C’est pourquoi, il est crucial, pour le relèvement de l’économie de la zone euro, que le plan de relance européen, doté de 750 milliards d’euros, soit un succès et que le versement des montants à chaque pays ait lieu absolument début 2021. Il est capital aussi que ce plan exceptionnel, qui a levé d'importants tabous dans certains pays, soit un succès (Un des blocages de l’Union européenne a été aboli.
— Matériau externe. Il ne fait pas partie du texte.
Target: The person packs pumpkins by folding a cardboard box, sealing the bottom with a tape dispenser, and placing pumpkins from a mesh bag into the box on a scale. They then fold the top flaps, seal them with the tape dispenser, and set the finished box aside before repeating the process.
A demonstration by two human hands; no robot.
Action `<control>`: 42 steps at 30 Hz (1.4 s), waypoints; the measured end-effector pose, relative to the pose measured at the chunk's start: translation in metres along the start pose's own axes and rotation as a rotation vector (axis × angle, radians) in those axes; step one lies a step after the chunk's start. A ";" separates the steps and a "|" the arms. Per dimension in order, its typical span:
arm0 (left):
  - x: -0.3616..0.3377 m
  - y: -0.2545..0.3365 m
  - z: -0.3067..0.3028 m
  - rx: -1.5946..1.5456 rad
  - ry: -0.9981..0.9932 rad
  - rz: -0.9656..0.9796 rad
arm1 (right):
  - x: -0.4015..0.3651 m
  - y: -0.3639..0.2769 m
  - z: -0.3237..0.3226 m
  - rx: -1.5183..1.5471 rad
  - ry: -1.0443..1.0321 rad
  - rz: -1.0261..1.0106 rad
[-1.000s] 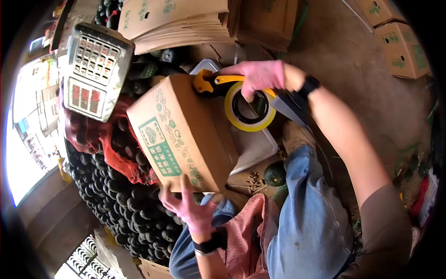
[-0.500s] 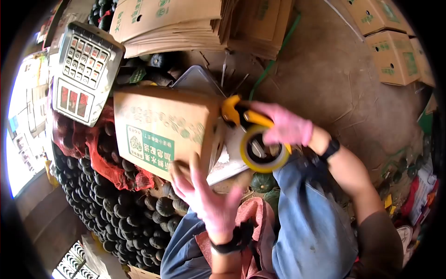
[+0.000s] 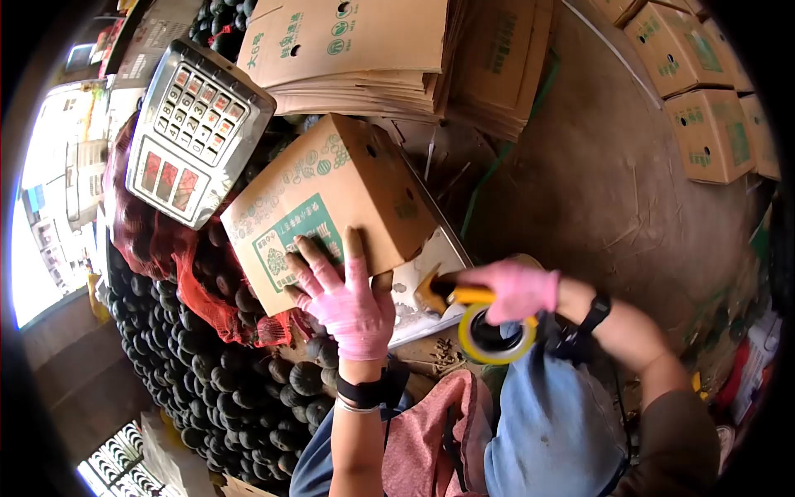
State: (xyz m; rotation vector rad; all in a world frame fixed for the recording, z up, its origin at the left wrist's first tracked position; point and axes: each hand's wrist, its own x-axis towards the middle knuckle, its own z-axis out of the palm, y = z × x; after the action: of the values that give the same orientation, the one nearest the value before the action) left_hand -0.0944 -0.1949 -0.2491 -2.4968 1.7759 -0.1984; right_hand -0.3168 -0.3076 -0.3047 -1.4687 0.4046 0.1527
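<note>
A cardboard box (image 3: 364, 182) with green print sits tilted on the scale's metal platform (image 3: 414, 290). My left hand (image 3: 352, 311), in a pink glove with bare fingertips, lies with fingers spread against the printed side of the box. In my right hand (image 3: 522, 291), also gloved in pink, is a yellow tape dispenser (image 3: 472, 295) carrying a roll of tape (image 3: 495, 341). The dispenser is right of the box and apart from it. Up and left of the box stands the scale's display panel (image 3: 186, 137) with its keypad.
Flattened cartons (image 3: 356, 50) are stacked behind the box. Many dark green squashes (image 3: 224, 389) cover the floor at left, with a red mesh bag (image 3: 203, 286) of them beside the scale. Made-up cartons (image 3: 708, 132) stand at the far right. A green strap (image 3: 480, 178) lies on the floor.
The box has turned on the platform, showing more of its right end. My left hand now presses flat on its side. My right hand has moved down with the tape dispenser, away from the box.
</note>
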 end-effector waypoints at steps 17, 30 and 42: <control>0.080 0.027 -0.026 -0.460 0.077 0.255 | -0.114 -0.021 -0.034 -0.290 0.558 -0.372; -0.205 0.011 -0.033 -0.815 0.396 -0.756 | 0.078 -0.228 0.106 -1.326 0.228 -0.651; -0.200 -0.058 0.070 -2.006 0.537 -1.194 | -0.036 -0.156 -0.026 -1.270 0.183 -0.383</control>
State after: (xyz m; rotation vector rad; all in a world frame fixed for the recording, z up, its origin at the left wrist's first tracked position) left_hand -0.0951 0.0121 -0.3236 -4.4596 -0.8388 1.8585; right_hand -0.3007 -0.3449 -0.1474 -2.7938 0.1307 -0.0631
La politique monétaire se devait d’être équitable pour tous les pays. Or, la BCE achète aujourd’hui davantage de dettes italiennes qu’allemandes, notre voisin transalpin en ayant plus besoin).

Par ailleurs, la force de l’euro complique la tâche de ramener l’inflation à un niveau proche de 2%, principal objectif derrière lequel la BCE court depuis 2013 - En novembre, l’inflation dans la zone euro est restée négative pour le quatrième mois consécutif (-0,3%).

Au final, compte tenu des fortes incertitudes qui pèsent sur l’économie européenne (persistance de la pandémie, retombées économiques, calendrier de déploiement des vaccins, disponibles en quantité limitée dans les mois à venir, Brexit…), ces nouvelles interventions sont nécessaires, le temps que l’Europe bénéficie d’une immunité collective face au Covid, et que l’économie retrouve une évolution normale.